── Data section ──
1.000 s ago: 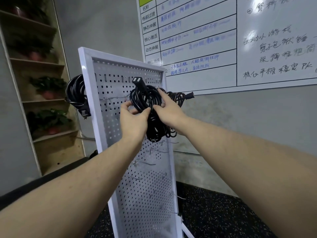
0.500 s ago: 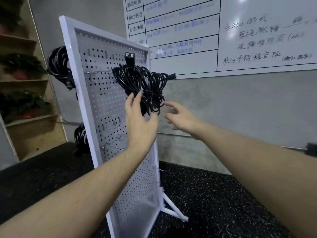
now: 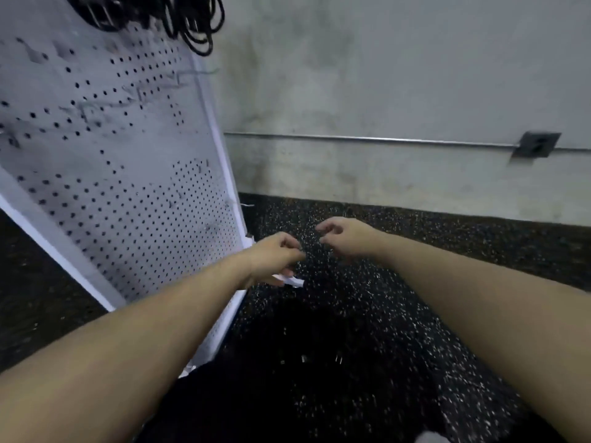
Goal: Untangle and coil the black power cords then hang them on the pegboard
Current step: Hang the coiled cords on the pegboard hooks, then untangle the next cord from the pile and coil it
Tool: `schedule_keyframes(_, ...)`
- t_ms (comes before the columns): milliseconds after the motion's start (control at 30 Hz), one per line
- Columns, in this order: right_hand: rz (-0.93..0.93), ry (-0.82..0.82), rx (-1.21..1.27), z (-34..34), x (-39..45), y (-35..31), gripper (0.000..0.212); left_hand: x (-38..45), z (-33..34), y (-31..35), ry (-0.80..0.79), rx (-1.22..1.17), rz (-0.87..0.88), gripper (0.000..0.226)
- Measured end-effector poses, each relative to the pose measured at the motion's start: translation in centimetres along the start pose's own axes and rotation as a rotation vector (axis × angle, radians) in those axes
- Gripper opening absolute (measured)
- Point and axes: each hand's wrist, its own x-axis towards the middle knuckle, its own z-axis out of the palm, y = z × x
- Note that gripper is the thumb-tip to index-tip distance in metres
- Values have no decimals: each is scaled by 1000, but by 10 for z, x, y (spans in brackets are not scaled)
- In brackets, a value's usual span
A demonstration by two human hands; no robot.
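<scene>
Both of your hands have let go of the black power cords (image 3: 192, 20) and dropped low, while your view has tilted down toward the dark speckled floor (image 3: 399, 282). From your head camera, your left hand (image 3: 275, 257) and right hand (image 3: 345, 238) hover near each other above the floor, fingers loosely curled and holding nothing. The coiled cords hang at the top of the white pegboard (image 3: 128, 187), which leans at your left beside a grey wall (image 3: 383, 91).
</scene>
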Motion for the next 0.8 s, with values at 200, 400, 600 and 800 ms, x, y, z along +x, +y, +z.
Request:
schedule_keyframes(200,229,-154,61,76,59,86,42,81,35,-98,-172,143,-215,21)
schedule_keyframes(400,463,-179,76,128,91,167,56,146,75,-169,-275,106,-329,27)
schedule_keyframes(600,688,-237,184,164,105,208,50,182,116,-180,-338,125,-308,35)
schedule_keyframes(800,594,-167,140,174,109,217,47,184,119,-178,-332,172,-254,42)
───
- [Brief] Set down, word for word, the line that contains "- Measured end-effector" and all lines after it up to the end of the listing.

- [Answer section]
- Measured end-effector poses, each relative to the pose measured at the motion's start: translation in centimetres along the start pose's own axes and rotation as a rotation vector (axis × angle, radians) in those axes
- Gripper opening absolute (measured)
- Point and axes: each hand's wrist, its own x-axis towards the middle knuckle, its own z-axis out of the palm, y = z × x
- Note that gripper is the thumb-tip to index-tip distance in metres
- Values have no decimals: each is scaled by 1000, but by 10 for z, x, y (spans in brackets are not scaled)
- In brackets, a value's usual span
A demonstration by two human hands; no robot.
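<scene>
Both of your hands have let go of the black power cords (image 3: 192, 20) and dropped low, while your view has tilted down toward the dark speckled floor (image 3: 399, 282). From your head camera, your left hand (image 3: 275, 257) and right hand (image 3: 345, 238) hover near each other above the floor, fingers loosely curled and holding nothing. The coiled cords hang at the top of the white pegboard (image 3: 128, 187), which leans at your left beside a grey wall (image 3: 383, 91).
</scene>
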Motion for the next 0.8 s, with values at 200, 400, 600 and 800 ms, x, y, z along +x, +y, +z.
Request:
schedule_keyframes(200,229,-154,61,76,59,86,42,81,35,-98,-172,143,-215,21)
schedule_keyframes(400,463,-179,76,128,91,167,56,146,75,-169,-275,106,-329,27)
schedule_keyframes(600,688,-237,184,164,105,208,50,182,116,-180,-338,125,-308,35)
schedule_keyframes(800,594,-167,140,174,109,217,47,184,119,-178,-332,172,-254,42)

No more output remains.